Paralelamente às mudanças políticas, o setor econômico também sentiu reformas ao longo dos últimos anos. O controle e a redistribuição das riquezas nas mãos do Estado seriam, segundo García Linera, a base material do projeto dentro da chamada “plurinacionalidade”. Ele lembrou que o governo Evo Morales conseguiu reduzir de maneira substancial a pobreza e a extrema pobreza, com 20% dos bolivianos passando da extrema pobreza para uma classe de pessoas de renda média, aumentando o salário mínimo de US$ 40 para US$ 240, além de ter realizado redistribuição de terras: o setor empresarial que controlava 39 milhões de hectares passou a controlar 6 milhões, enquanto as comunidades indígenas que não tinham nada agora controlam 24 milhões, e as camponesas que tinham 13 milhões agora mantêm 17 milhões. “Hoje, ainda, o Estado boliviano controla 40% do PIB. No âmbito petroleiro, onde há influencia estrangeira, 82% do lucro fica com o Estado e 18% com a empresa que opera serviços. No âmbito mineiro, o government take é de 55% e 45% fica com as empresas. No setor financeiro, é 50% 50%. Ou seja: o lucro do sistema bancário fica 50% com o Estado e 50% com os bancos”.

Ainda que a Bolívia continue sentindo os ecos das mudanças trazidas pelo governo atual, o processo político não está livre de riscos, avalia o vice-presidente ao apontar medidas econômicas de governos de direita, o conservadorismo, a desmobilização social e a corrupção como elementos desestabilizadores. “Companheiros que nunca haviam manejado dinheiro e nunca tinham tido poder de decisão se sentem tentados a usar o bem público para o bem privado. É uma doença e um câncer que tem atravessado todos os momentos”, disse ao ressaltar que é melhor sacrificar uma pessoa importante do que deixar a corrupção se instalar.

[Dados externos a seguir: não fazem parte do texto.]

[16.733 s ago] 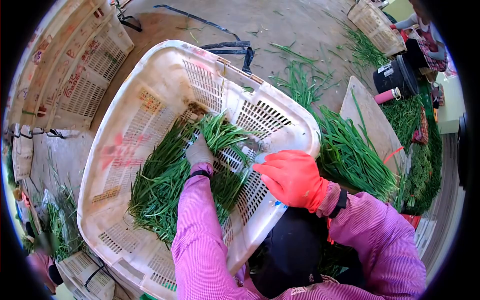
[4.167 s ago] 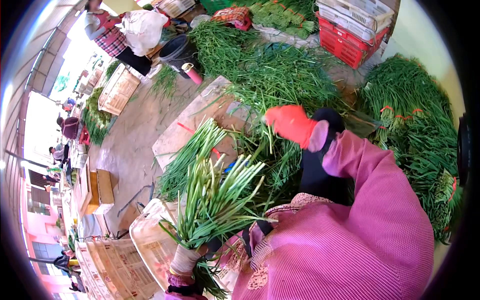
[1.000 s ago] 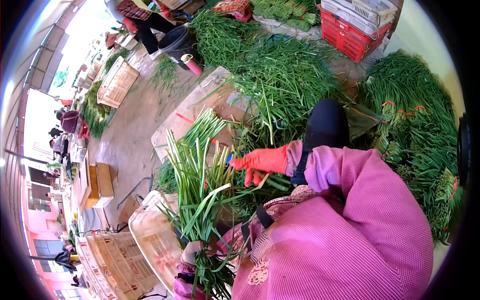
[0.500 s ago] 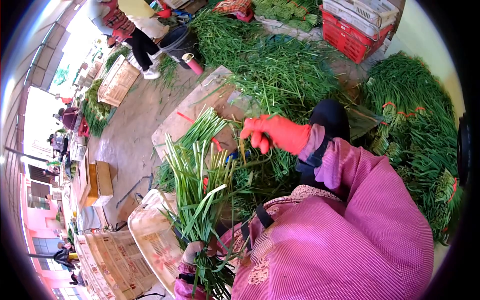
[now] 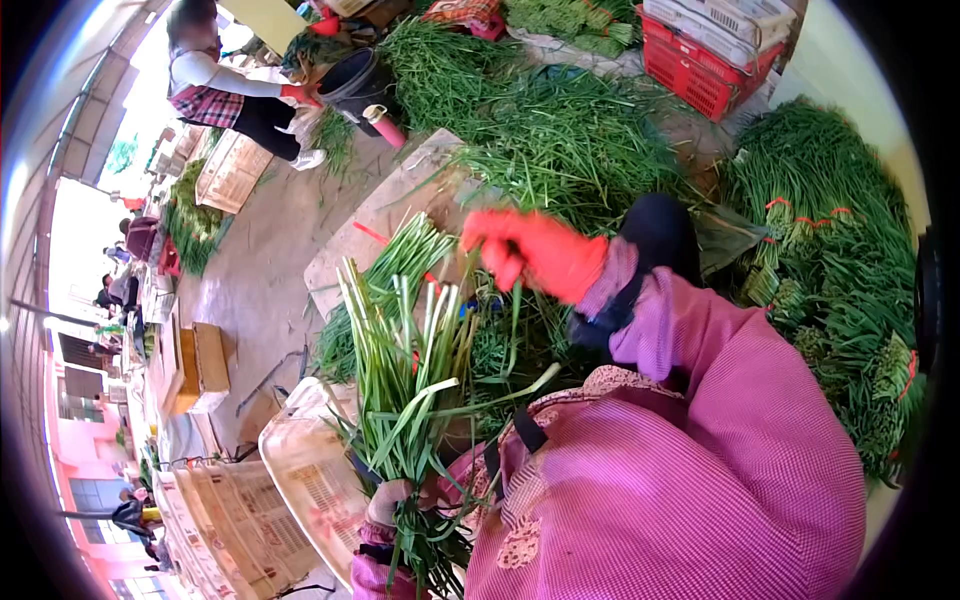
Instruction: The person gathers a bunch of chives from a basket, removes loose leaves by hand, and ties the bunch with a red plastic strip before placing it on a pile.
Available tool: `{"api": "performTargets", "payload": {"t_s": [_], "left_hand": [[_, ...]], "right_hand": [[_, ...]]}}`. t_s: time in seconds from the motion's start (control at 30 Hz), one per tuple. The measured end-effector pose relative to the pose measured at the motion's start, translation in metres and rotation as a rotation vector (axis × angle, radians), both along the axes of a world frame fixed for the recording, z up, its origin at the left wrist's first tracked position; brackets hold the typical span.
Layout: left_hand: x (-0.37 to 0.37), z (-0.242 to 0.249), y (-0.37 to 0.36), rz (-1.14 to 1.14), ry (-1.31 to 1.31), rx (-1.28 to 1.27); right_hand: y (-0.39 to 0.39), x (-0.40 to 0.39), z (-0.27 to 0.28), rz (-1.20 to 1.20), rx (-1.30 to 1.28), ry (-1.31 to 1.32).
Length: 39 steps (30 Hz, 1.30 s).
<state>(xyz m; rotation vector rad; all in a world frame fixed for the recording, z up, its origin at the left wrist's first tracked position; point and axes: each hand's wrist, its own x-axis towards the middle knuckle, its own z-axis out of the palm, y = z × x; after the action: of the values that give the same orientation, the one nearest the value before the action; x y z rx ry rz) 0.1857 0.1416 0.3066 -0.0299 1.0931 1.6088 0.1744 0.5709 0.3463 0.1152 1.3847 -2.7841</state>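
Note:
A bunch of long green stalks with pale ends (image 5: 410, 370) is held upright near my lap, with my left hand (image 5: 395, 502) wrapped round its lower, leafy part. Beyond it, a second bunch (image 5: 415, 245) lies on a board (image 5: 335, 265), with red ties on and beside it. My right hand (image 5: 535, 252), in a red-orange glove, is raised to the right of both bunches. Its fingers are bent and smeared by motion, so whether they hold anything is unclear. Loose green leaves (image 5: 520, 350) lie below that hand.
A heap of loose greens (image 5: 570, 140) spreads ahead. Tied bundles (image 5: 840, 260) are piled at right, below a red crate (image 5: 695, 72). A pale plastic crate (image 5: 310, 455) stands at my left. Another person (image 5: 215, 85) bends toward a black bucket (image 5: 352, 85) beside a pink bottle (image 5: 385, 128).
My right hand has shifted slightly left and toward me. The held bunch has tilted a little to the right. The other person has bent down and reached to the bucket.

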Motion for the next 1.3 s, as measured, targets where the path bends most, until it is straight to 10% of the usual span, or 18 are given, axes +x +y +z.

O ponto de vista de García Linera foi compartilhado por Lula, que condenou a recente emersão de setores conservadores em diversos países da região. “Querem fazer com que o ciclo progressista se acabe no Brasil. Precisamos revigorar a mesma vontade que a gente tinha há 12 anos”, disse o ex-presidente. “Lembro do entusiasmo daquele momento, de [Hugo] Chávez, [Néstor] Kirchner e eu ao convocar as reuniões da Unasul ou do Mercosul. Nunca vivemos um momento tão extraordinário quanto esses últimos 12 anos na América Latina, mas as coisas estão ficando mais complicadas e há uma tentativa de criminalizar os setores de esquerda na região. No Brasil, isso é muito forte.”